Despite the recent progress in elucidating the structures of UmuD’ monomer [24] and UmuD’ dimer [25] and getting deeper insights into the interactions between UmuD and RecA* [26], the structure and biochemistry of the UmuC protein and its close homologues still remains largely unknown. The purification of the UmuC protein has been difficult due to its high instability in solution. It was first purified from a denatured form and renatured in the presence of chaperone proteins [14, 27]. Using the glycerol gradient sedimentation analysis, it has been shown that UmuC protein exists as a monomer in solution and forms a complex with UmuD’ corresponding to two UmuD’ and one UmuC associated molecules [14]. Interaction between UmuD’ and UmuC proteins has been demonstrated by the immunoprecipitation techniques [27] and the yeast two-hybrid system [28]. Using RecA* affinity column chromatography, it has been shown that UmuC protein interacts with RecA* [19]. The MucB protein, a close homologue of UmuC, purified from inclusion bodies by Livneh et al. [29] was shown to interact with single strand DNA binding protein (SSB). Finally, the UmuC protein has been purified in a soluble form either in a complex with UmuD’ [30] or as a fusion to maltose binding protein (MBP) [31] and used to demonstrate its intrinsic DNA polymerase activity.

In order to help understanding the molecular basis of translesion DNA synthesis by the Y-family DNA polymerases [32, 33], we chose to study the MucA’B proteins. The gene products of mucAB possess the highest ability to promote various types of mutagenesis in vivo among all so far characterized umuDC-like operons [34]. The experiments with single-stranded vector carrying specifically located abasic sites confirmed that the MucA’B proteins have inherently the greatest capacity to promote translesion DNA synthesis [35]. They also appear more stable than the UmuDC proteins because of their independence on the molecular chaperones in vivo [36]. Because of the remarkably higher mutagenic potential of the mucAB operon and its involvement in the widest range of different types of mutagenesis, we anticipate that the active form of MucA’B, homologous to the DNA polymerase V, will be the best subject for the biochemical study of DNA synthesis through various chemically induced DNA lesions.

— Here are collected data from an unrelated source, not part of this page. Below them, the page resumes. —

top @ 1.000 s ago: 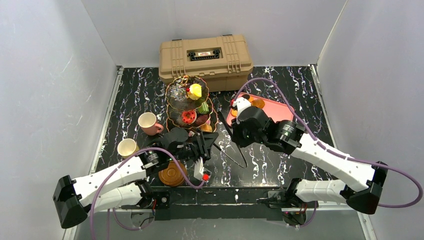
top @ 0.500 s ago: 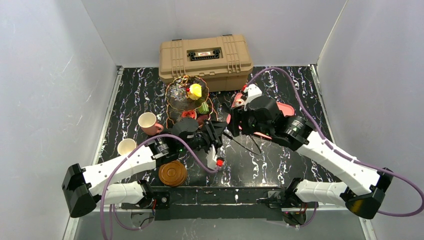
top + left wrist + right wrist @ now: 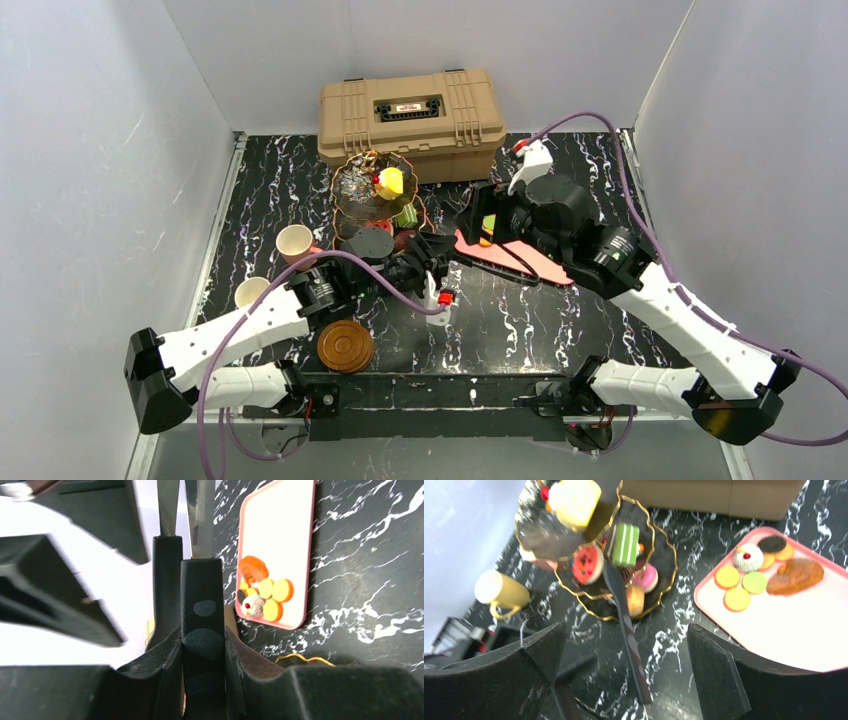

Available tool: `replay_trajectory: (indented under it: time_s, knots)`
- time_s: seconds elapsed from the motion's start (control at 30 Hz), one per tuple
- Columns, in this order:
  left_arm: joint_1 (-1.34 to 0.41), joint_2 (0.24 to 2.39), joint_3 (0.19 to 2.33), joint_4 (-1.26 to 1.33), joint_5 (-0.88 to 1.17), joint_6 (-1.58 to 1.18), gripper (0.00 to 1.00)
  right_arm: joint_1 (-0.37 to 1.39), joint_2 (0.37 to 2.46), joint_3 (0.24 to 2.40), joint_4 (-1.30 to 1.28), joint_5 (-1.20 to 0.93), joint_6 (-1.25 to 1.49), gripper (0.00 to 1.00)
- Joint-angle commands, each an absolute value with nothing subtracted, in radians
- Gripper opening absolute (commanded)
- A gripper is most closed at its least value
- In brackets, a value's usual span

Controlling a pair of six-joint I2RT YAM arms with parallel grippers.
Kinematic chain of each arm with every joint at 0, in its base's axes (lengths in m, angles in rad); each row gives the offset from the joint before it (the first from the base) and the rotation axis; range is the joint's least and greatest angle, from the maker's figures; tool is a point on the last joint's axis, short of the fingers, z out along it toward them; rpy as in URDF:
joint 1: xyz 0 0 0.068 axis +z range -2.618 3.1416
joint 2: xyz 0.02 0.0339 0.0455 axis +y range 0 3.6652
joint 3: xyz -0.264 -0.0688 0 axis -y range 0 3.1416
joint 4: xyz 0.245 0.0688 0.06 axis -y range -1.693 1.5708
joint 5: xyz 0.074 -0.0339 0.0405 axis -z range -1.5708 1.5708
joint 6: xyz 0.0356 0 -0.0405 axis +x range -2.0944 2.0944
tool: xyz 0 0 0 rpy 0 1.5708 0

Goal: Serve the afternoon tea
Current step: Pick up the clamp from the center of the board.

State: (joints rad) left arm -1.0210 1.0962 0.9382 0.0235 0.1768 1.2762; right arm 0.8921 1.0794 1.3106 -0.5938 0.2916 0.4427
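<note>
Yellow cup (image 3: 254, 292) and pink cup (image 3: 295, 243) sit on the tabletop's left, the left hand (image 3: 432, 266) pinches narrow on black tongs (image 3: 629, 630) just beside the three-tier stand (image 3: 362, 186), and the right hand (image 3: 482, 228) hangs wide open over the pink tray (image 3: 545, 266) of macarons (image 3: 749, 582).

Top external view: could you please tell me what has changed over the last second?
The right end effector pulled back toward the far right and opened; what it released is unclear. The left end effector, shut on the tongs, advanced to the right, ending beside the tiered stand. The pink cup, yellow cup, saucers and toolbox stayed put.
</note>
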Motion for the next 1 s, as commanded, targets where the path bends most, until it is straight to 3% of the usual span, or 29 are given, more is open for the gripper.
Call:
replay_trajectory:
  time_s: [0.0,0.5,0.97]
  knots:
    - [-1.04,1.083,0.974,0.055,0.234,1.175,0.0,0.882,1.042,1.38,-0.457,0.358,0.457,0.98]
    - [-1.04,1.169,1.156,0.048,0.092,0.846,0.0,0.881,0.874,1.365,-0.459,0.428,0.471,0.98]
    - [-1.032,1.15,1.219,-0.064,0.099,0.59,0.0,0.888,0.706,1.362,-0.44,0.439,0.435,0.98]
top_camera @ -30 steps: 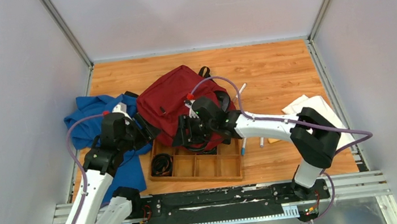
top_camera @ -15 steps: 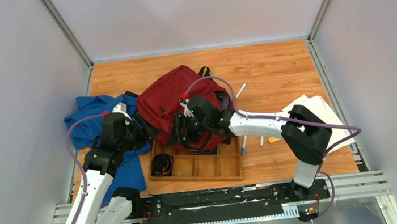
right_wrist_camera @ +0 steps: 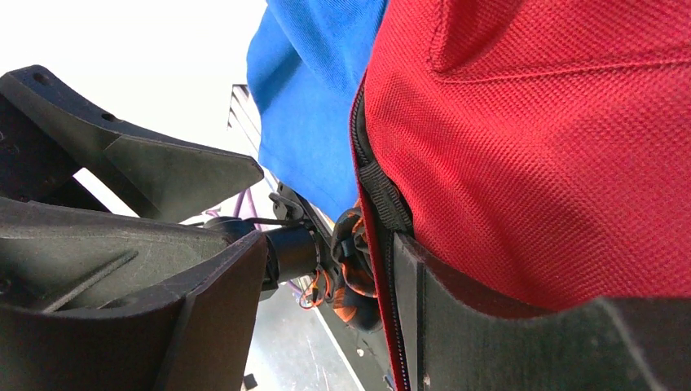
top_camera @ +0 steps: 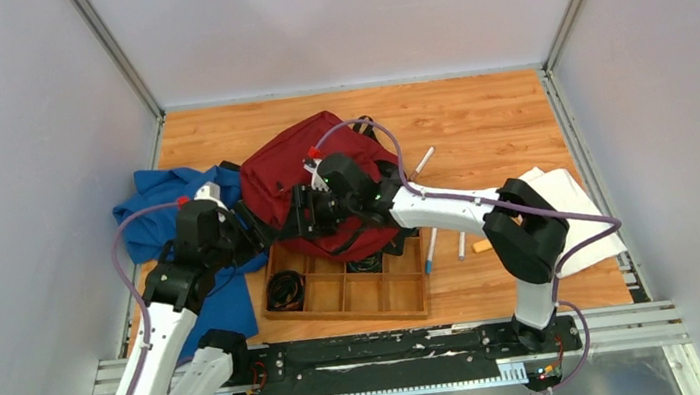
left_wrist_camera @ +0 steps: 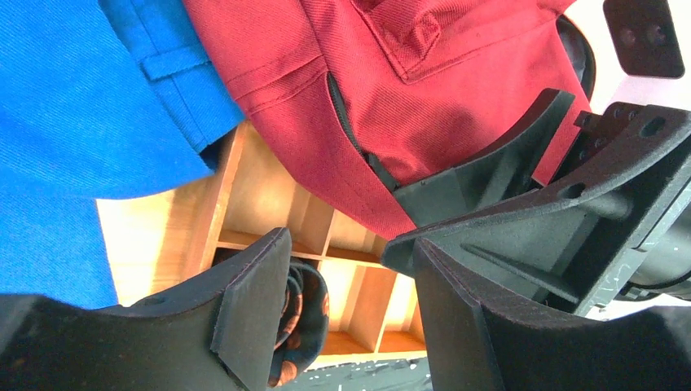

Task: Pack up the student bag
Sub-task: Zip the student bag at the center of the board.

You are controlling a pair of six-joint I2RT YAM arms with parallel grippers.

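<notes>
The dark red student bag (top_camera: 297, 169) lies mid-table, its near edge over the wooden tray (top_camera: 379, 300). My right gripper (top_camera: 300, 214) reaches across the bag's front from the right. In the right wrist view this gripper (right_wrist_camera: 326, 326) is open. The bag's red fabric (right_wrist_camera: 554, 147) rests on its right finger (right_wrist_camera: 489, 334), and the black zipper edge (right_wrist_camera: 376, 191) runs down beside that finger. My left gripper (top_camera: 254, 227) sits at the bag's left corner. In the left wrist view it (left_wrist_camera: 350, 326) stands open above the tray (left_wrist_camera: 269, 204), holding nothing, with the bag (left_wrist_camera: 424, 90) just beyond.
A blue cloth garment (top_camera: 155, 216) lies left of the bag. A black and orange coiled item (top_camera: 285, 289) sits in the tray's left compartment. Pens (top_camera: 422, 160) lie right of the bag, with a small orange piece (top_camera: 481, 245). White papers (top_camera: 569, 206) lie at the right.
My right arm has swung left and a little farther over the bag, pushing its front edge left and up off the tray. The left arm has stayed put.
</notes>
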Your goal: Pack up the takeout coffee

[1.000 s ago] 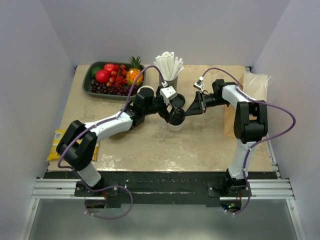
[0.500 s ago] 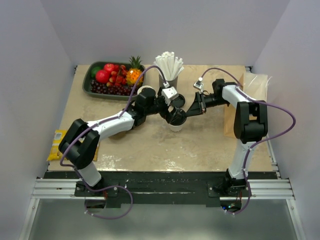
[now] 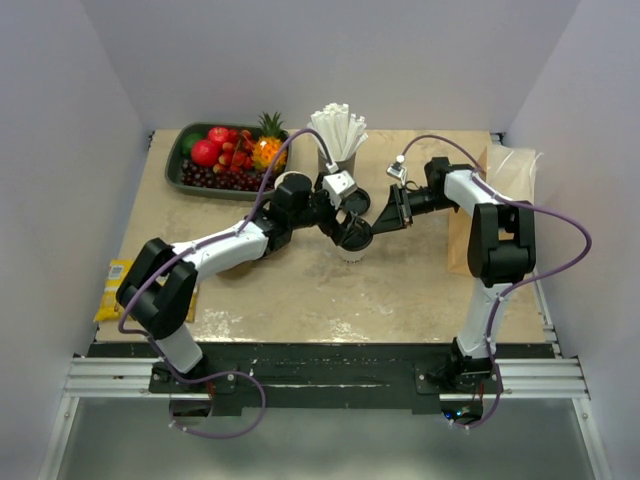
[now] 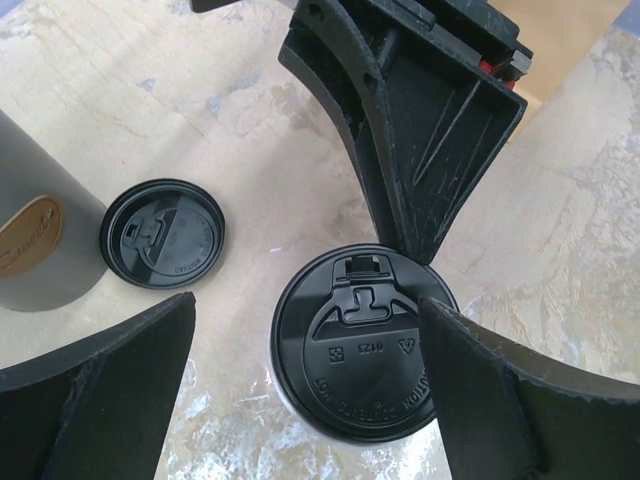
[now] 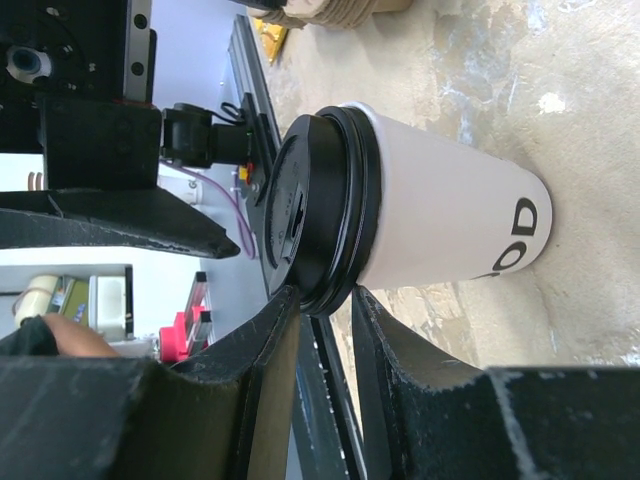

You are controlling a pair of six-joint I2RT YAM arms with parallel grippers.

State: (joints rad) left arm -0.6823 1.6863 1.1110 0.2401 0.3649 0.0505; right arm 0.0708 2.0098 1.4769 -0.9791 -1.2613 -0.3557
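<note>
Far left, a yellow packet (image 3: 112,285) lies off the edge of the table (image 3: 300,290), and there's a fruit tray (image 3: 186,172) up in the back corner. Moving in, the left arm stretches across to centre. Its left gripper (image 4: 307,300) hangs right above the cup with its fingers spread wide, one either side of the lid, gripping nothing. Just beside it is the grey cup of straws (image 3: 338,135), with a spare black lid (image 4: 162,233) flat on the table next to it.

Centre stage is the takeout coffee (image 5: 450,220), upright on the marbled top just in front of the straws. It's a white paper cup with black lettering ending in "OD" down its side. It's capped by a round black lid, embossed, with the sip tab at the edge. From the right comes the right gripper (image 5: 322,300), its fingers drawn nearly together and nipping the lid's rim. At the far right edge lies a brown bag (image 3: 458,250).
</note>
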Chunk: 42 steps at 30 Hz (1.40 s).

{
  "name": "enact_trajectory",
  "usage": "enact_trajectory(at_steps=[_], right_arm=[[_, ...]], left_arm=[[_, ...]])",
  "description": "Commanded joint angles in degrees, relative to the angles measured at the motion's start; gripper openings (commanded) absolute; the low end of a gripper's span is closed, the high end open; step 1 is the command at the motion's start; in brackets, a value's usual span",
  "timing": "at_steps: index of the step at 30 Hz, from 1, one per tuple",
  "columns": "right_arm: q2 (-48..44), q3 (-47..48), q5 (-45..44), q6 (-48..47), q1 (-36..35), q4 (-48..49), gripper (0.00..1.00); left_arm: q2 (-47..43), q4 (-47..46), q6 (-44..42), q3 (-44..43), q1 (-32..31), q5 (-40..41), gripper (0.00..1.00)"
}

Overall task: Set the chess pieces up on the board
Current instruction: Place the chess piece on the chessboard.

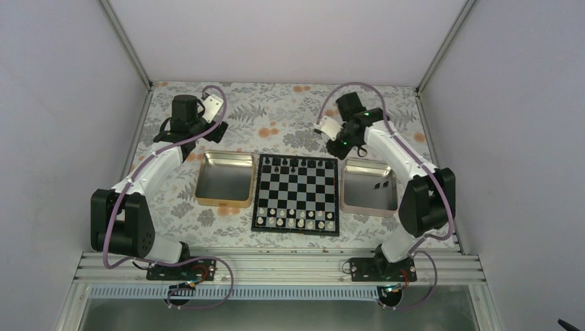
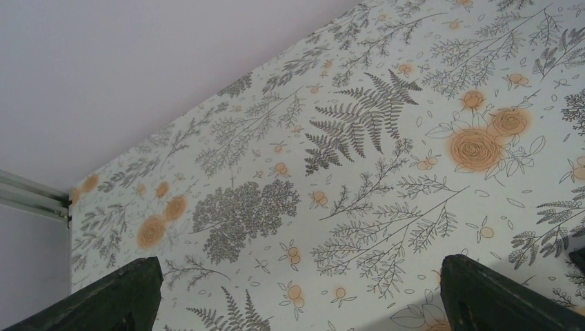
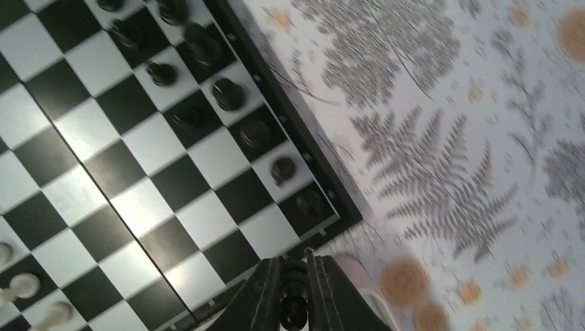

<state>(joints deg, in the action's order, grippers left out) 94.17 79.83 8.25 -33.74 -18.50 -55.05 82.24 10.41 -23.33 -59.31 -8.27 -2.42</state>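
Right gripper [image 3: 293, 261] is pinching one black chess piece [image 3: 293, 308] between nearly touching fingers, just off the board's far right corner. Left gripper [image 2: 298, 265] is hanging with its fingers [image 2: 117, 296] spread wide, holding nothing. Left arm [image 1: 148, 179] and right arm [image 1: 414, 172] are standing at the near rail. One board [image 1: 296, 194], black and pale squares in a black border, is lying mid-table between two trays: a gold tray [image 1: 224, 179] on its left and a silver tray [image 1: 362, 193] on its right, where two small dark pieces [image 1: 381, 185] are sitting. White pieces [image 1: 296, 219] are filling its two near rows. Roughly ten black chess pieces [image 3: 227, 93] are standing along its far rows; the exact count is unclear. Floral cloth [image 1: 276, 117] is covering the table, and plain pale walls [image 1: 276, 34] are enclosing it.
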Motion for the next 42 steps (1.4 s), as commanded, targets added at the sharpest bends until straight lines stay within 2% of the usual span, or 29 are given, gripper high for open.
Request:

In this paper, we present new methods for the separate purification of MucA’ and MucB proteins by in vitro refolding from inclusion bodies. The purified MucB protein interacted with MucA’, RecA and single-stranded DNA (ssDNA). In addition, we found that the purified MucB protein interacts with β subunit of DNA polymerase III holoenzyme of E. coli. The implications of these interactions for the translesion DNA synthesis are discussed.

Materials and methods


The sources of chemicals used in this study were as follows: Lysozyme from Merck, NJ; Tween 20 used for MucB refolding was purchased as a specially purified 10% aqueous solution from Pierce, IL; other chemicals were of analytical grade and were purchased from Wako Pure Chemicals, Osaka, Japan. The reagents such as Surfactant P20 and sensor chips used for surface plasmon resonance (SPR) experiments performed on the BIAcore™ 2000 instrument were purchased from Biacore AB, Uppsala, Sweden. The β-subunit of DNA Polymerse III holoenzyme [37] was obtained from Toyobo, Tokyo, Japan. The purity of β-subunit was greater than 95% judged by sodium-dodecyl-sulfate polyacrylamide gel electrophoresis (SDS-PAGE) and it existed in the form of a molecular dimer as confirmed by gel filtration on Superdex 200 PC 3.2/30 column (Pharmacia, Sweden). Bovine serum albumin (BSA), RecA and single-stranded DNA binding protein (SSB) proteins were purchased from Pharmacia, Sweden, and their purity was greater than 95% as judged by SDS-PAGE analysis. The ability of RecA protein to bind DNA in the presence of Mg++ cations was confirmed using the BIAcore 2000 instrument and streptavidine-coated SA chip with captured oligonucleotide. The SDS-PAGE molecular weight standards were purchased from Bio-Rad Laboratories, CA, and the gel filtration molecular weight markers were from Sigma, MO. The prepacked columns Superdex 75 XK 16/60 and Superdex 200 HR 10/30 were purchased from Pharmacia, Sweden. MucA’ polyclonal antiserum was raised against MucA’ protein purified from inclusion bodies by preparative SDS-PAGE in rabbits by TaKaRa Shuzo, Kyoto, Japan.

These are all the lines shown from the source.